Cell phone firms call for rethink of taxes

PUBLISHED : Monday, 26 September, 2005, 12:00am
UPDATED : Monday, 26 September, 2005, 12:00am

Trade association says high levies are stifling development in poor countries

An international alliance of mobile network operators and suppliers has called for a sweeping review of government tax policies worldwide, claiming that high taxes on mobile phones and services hold back economic growth in many developing countries.

The GSM Association, a trade group led by 680 Global System for Mobile-standard cellular service providers and more than 150 telecommunications equipment makers, said high taxation had made information access unaffordable for a vast number of people and encouraged a thriving global black market for mobile handsets.

They claim it has widened the so-called 'digital divide' between the world's information haves and have-nots. The International Telecommunication Union, a United Nations agency, has estimated that making a simple telephone call remains out of reach to about one billion people worldwide.

'There is a great irony in the way governments tackle the digital divide,' said Robert Conway, chief executive of the GSM Association. 'They say they want more of their people to have access to communications, yet they impose high taxes on mobile phones and usage.'

In a 72-page study released today, the association found 16 of the 50 developing countries it surveyed levied taxes representing more than 20 per cent of the total cost of owning and using a mobile phone. The annual cost of taxes ranged from an average of US$24 to US$179 per mobile phone user.

The report also found 19 countries levied extra taxes such as service-activation fees, costing an average of US$13 a year per user.

Such taxes are ill-conceived, according to development experts. 'Poorly-designed special taxes on the sector will slow rollout and deny access to powerful tools in the fight against poverty to the very people who need those tools the most,' said Mohsen Khalil, director of the World Bank's global information and communications technology department.

The association also found that 39 per cent of all handsets sold last year in the 50 surveyed countries - including China and India - were distributed via the black market.

Black market sales meant a total loss of US$2.7 billion tax revenue in those 50 markets. If the trend continued, it would deprive those governments of US$24.5 billion in tax revenues over the next five years.

The GSM Association study is the first to examine the impact of taxes on the affordability of mobile phones in a large number of developing countries.

'This tax report seeks to place mobile taxation on the agenda of governments and other multilateral institutions involved in regulation and development,' association chairman Craig Ehrlich said.
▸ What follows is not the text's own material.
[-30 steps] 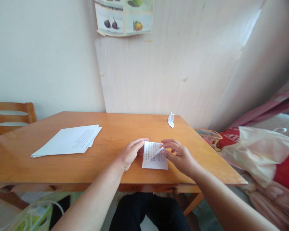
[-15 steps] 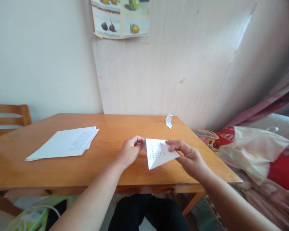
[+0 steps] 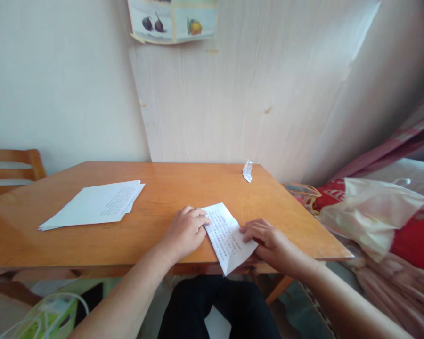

The study showed that governments in Asia tend to levy lower taxes on the mobile communications sector than governments in Latin America and Africa.

The association noted that mobile communications taxes in China are relatively low, meaning that it will be able to narrow its regional digital divide faster than many other developing countries.

Of the 50 countries in the study, Turkey levies the highest rate of taxes on mobile communications - nearly 44 per cent of the cost of owning and using a mobile phone. That represents an average of US$73 in taxes a year for each user.

High taxes on mobile phones and services also run counter to a multilateral deal made by governments to improve access to communications.

At the World Summit on the Information Society in 2003, 175 countries signed up to a commitment to give more than half the world's population access to information and communications technologies by 2015.

If governments took that approach to their mobile communications tax policy, their goal of connecting more people could be achieved within five years, said the association.

It also concluded that if a government lowered sales taxes on mobile services by just one percentage point, it would boost the number of mobile phone users in its country by more than 2 per cent between next year and 2010.

It said in some cases, lowering taxes on mobile communications could actually increase a government's total tax revenue in the longer term. Each new mobile phone user would generate an additional US$25 a year in service tax revenues at the current levels of taxation on usage.

Earlier studies have concluded that greater use of mobile phones can give developing economies a significant boost. A 10 per cent rise in the proportion of a country's population with a mobile phone will lift annual per capita gross domestic product growth by 0.6 per cent, according to research by the London Business School.